Thursday, January 28, 2021, 1:00 PM - 3:00 PM EST

Register for the Zoom webinar here.

In this workshop, Dr Paolo Sartori will discuss his paper entitled, Between Kazan and Kashghar: On the Vernacularization of Islamic Jurisprudence in Central Eurasia. In this article he suggests that what today is known as “entexting” in the Western historiography of Islamic law did not just originate from colonialism. Emphasis on a self-contained number of jurisprudential texts was in fact one of the outcomes of a profound process of transformation in the Islamic legal episteme among the Muslim communities of Central Eurasia. One of the forces behind such a transformation can be identified in what Sheldon Pollock has termed “vernacularization” – that is, a shift toward the popularization of a cosmopolitan body of scholarship through the medium of translation into local languages.
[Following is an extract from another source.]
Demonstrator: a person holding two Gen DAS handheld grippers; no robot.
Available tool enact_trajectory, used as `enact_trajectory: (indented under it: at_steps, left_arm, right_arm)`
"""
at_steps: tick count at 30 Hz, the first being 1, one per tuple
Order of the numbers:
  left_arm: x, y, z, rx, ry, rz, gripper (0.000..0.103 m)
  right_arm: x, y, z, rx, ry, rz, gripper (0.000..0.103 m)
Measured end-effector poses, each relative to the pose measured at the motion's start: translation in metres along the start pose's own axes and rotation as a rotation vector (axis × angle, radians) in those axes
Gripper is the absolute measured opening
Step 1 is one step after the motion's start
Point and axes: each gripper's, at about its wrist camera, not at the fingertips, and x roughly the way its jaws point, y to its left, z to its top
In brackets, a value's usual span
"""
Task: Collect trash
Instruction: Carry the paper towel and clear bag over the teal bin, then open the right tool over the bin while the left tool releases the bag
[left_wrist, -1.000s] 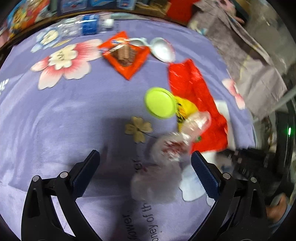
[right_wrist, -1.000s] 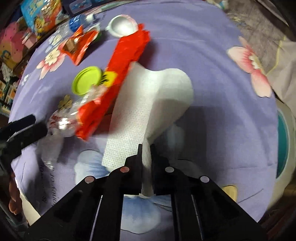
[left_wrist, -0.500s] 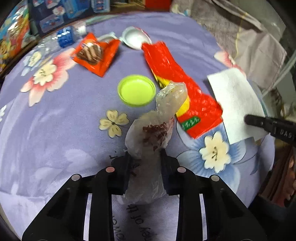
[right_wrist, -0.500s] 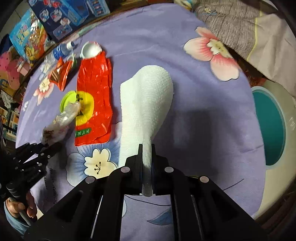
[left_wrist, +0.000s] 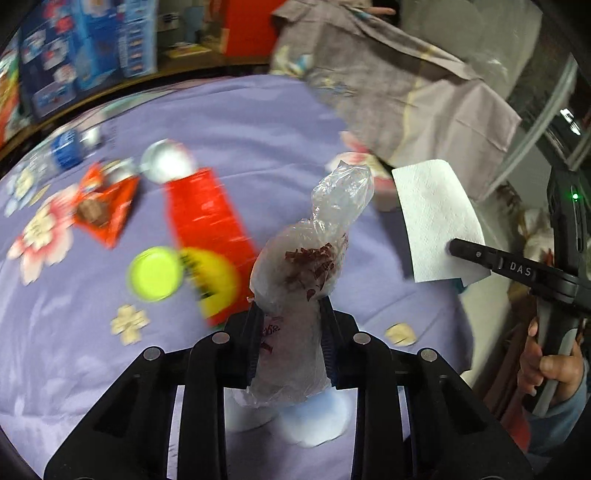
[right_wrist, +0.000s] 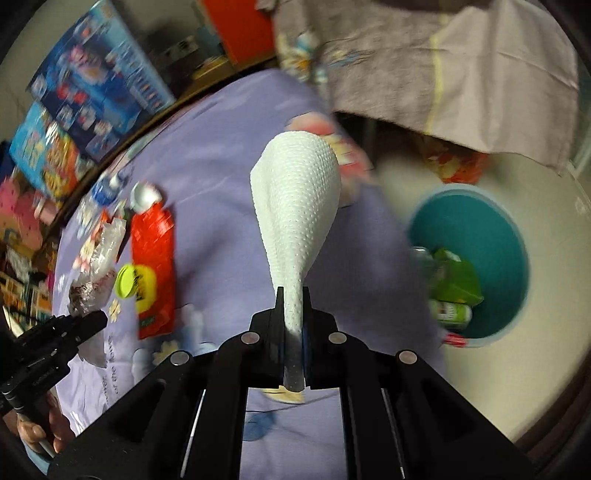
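My left gripper (left_wrist: 290, 314) is shut on a crumpled clear plastic bag (left_wrist: 314, 258) with dark red bits inside, held up above the purple flowered tablecloth (left_wrist: 92, 350). My right gripper (right_wrist: 293, 299) is shut on a white paper towel (right_wrist: 295, 206), lifted off the table; it also shows in the left wrist view (left_wrist: 436, 218). A teal trash bin (right_wrist: 480, 236) with green packaging inside stands on the floor to the right of the table. A red wrapper (left_wrist: 207, 218), a lime green lid (left_wrist: 155, 273), an orange snack wrapper (left_wrist: 107, 206), a silvery foil cup (left_wrist: 166, 166) and a small water bottle (left_wrist: 66, 151) lie on the table.
Colourful boxes (right_wrist: 96, 85) stand behind the table. A grey-lilac cloth (left_wrist: 399, 85) drapes over furniture at the back right. The table's right edge (left_wrist: 461, 295) is near the bin.
The left gripper closed on the plastic bag and lifted it. The right gripper raised the paper towel off the table and swung right, bringing the teal bin into view.
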Motion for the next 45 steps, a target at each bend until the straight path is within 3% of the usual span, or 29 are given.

The act of translation itself reflected the effort to select, domesticate, and naturalize, specific juristic texts, the contents of which were perceived as important, though equally inaccessible. Translation led to distinction and preferment. It also brought about a process of “debasement”, i.e., a movement toward the decontextualization of Islamic jurisprudential writing traditions and their reworking into original works written in the vernacular Turkic, which blended the genre of creeds with jurisprudence.

Download article here.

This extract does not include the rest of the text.